Clayton-Tarvin, a teacher in another Southern California school district, also mentioned that after running for re-election in 2024, she would likely not seek her seat again the trustee areas would be in place.

“So this doesn't affect me. I just want to make it fair for every single person that lives in the Ocean View School District to have the opportunity to hold the position,” Clayton-Tarvin said.

Trustees Morgan Westmoreland and Norm Westwell both voted against the resolution.

Trustee Westmoreland said it could change how trustees are held accountable. “As an OVSD board member, I'm accountable to the entire OVSD community. And I wouldn't want to delineate boundary lines based on board voting support to who I am most accountable to,” she said. 

She also had concerns that the quality of candidates may be impacted by the new trustee areas.

“I saw it recently in other school [board] elections. You had several really great candidates and they're in one area and then you had a really poor candidate and they just happened to be aligned to an area that nobody else was running against them,” she said. Westmoreland won her seat in 2022 with 80 votes more than the fourth-place finisher in the district-wide election. 

Trustee Westwell called the shift to elections based on trustee areas a “terrible idea.”

“We haven't been sued yet, have we? We have not. This is a solution looking for a problem,” he said.

Westwell also expressed support for putting the issue before voters saying that if this was something the constituents were asking for, he would support it. “This is not organic from constituents. This is coming from the board,” Westwell said.

Westwell was critical of the movement to shift to by-trustee area elections saying the overarching effort to transform how local governing bodies are elected is coming from Democrats to benefit unions and being carried out by a "progressive 'woke' attorney who's out here trying to rape public school systems."

OVSD is joining a majority of school boards in Orange County that have by-trustee area elections. The Huntington Beach Union High School District recently made the switch and will hold its first by-trustee area elections this November. Voters in the Fountain Valley School District and the La Habra City School District still have district-wide elections.

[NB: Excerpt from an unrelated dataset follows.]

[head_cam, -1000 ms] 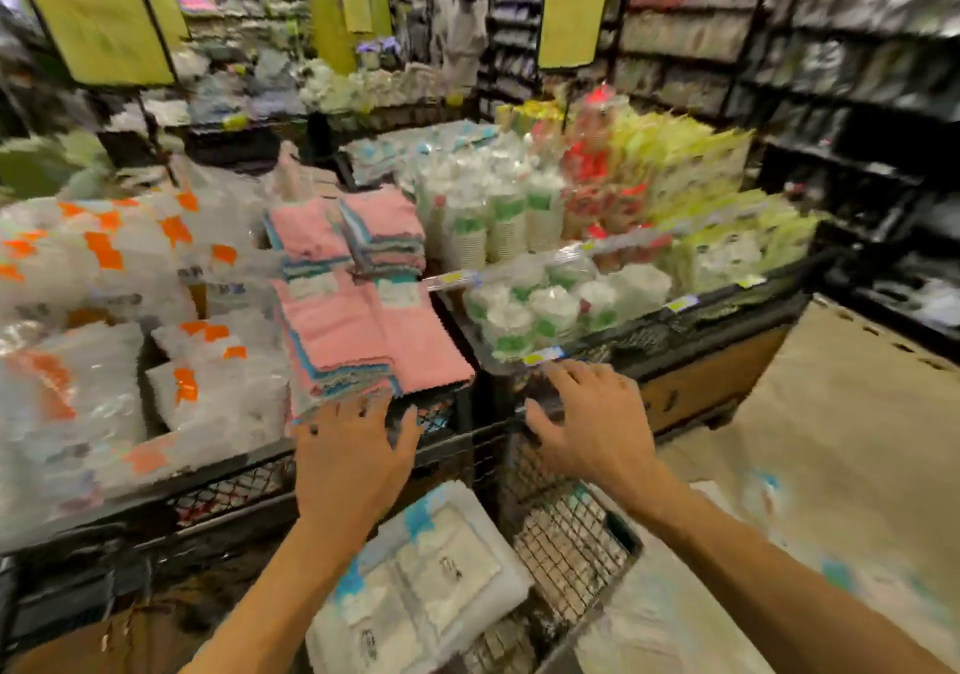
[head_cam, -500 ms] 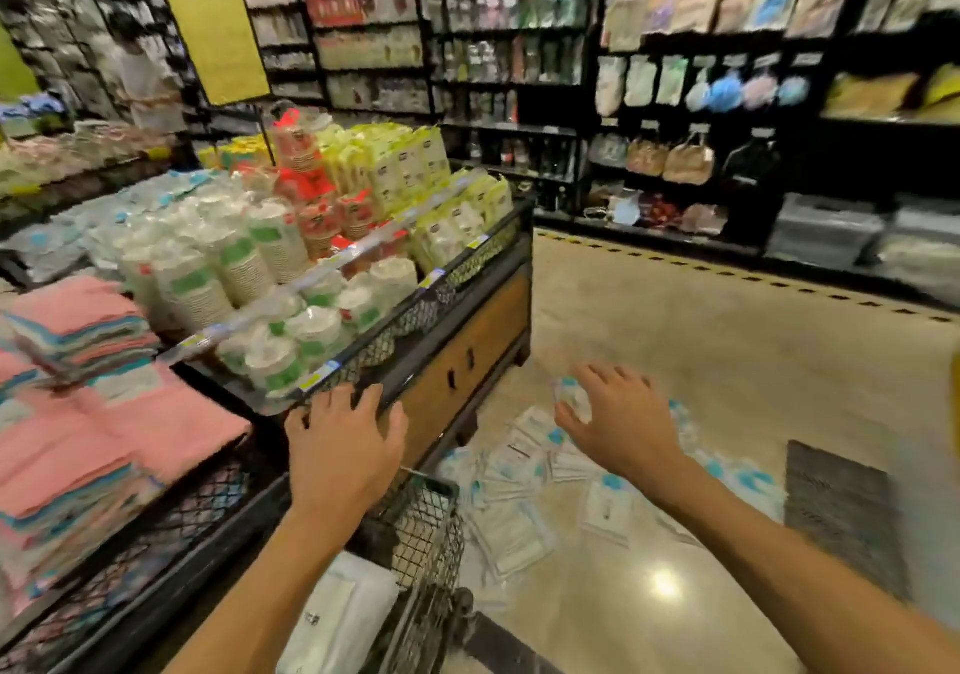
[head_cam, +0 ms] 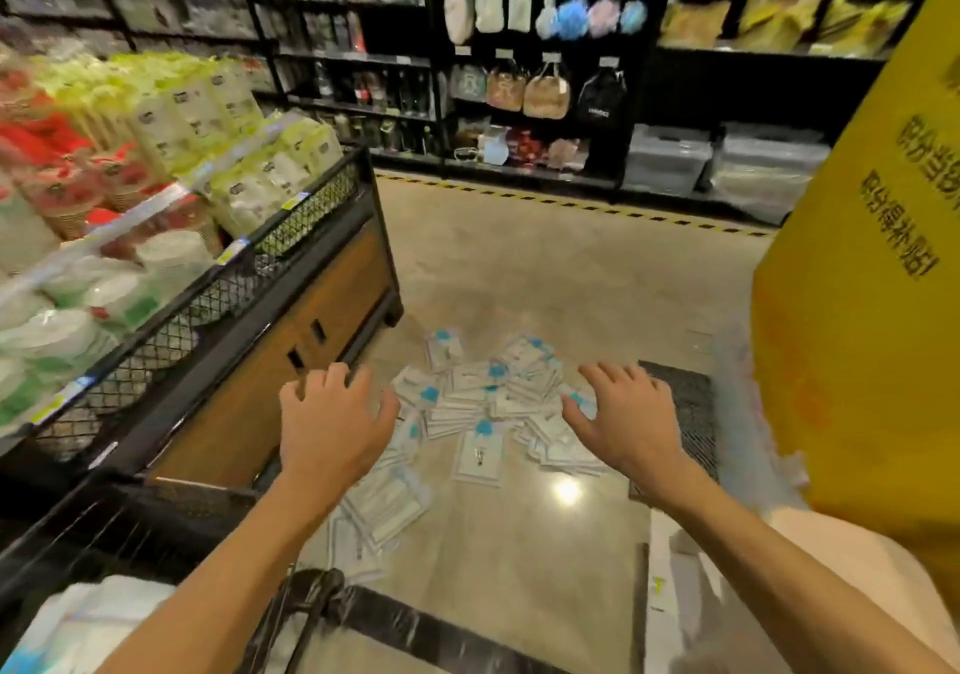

Local cities are also transitioning. After fighting a lawsuit over the CVRA from Malibu-based attorney Kevin Shenkman, the city of Cypress recently settled the case and will switch to by-district elections

“The agreement that resolves the lawsuit requires the district with the highest percentage of Asian American voters, measured by citizen voting age population estimates, must be one of the districts to elect its Council Member in November 2024,” reads a statement on the Cypress website.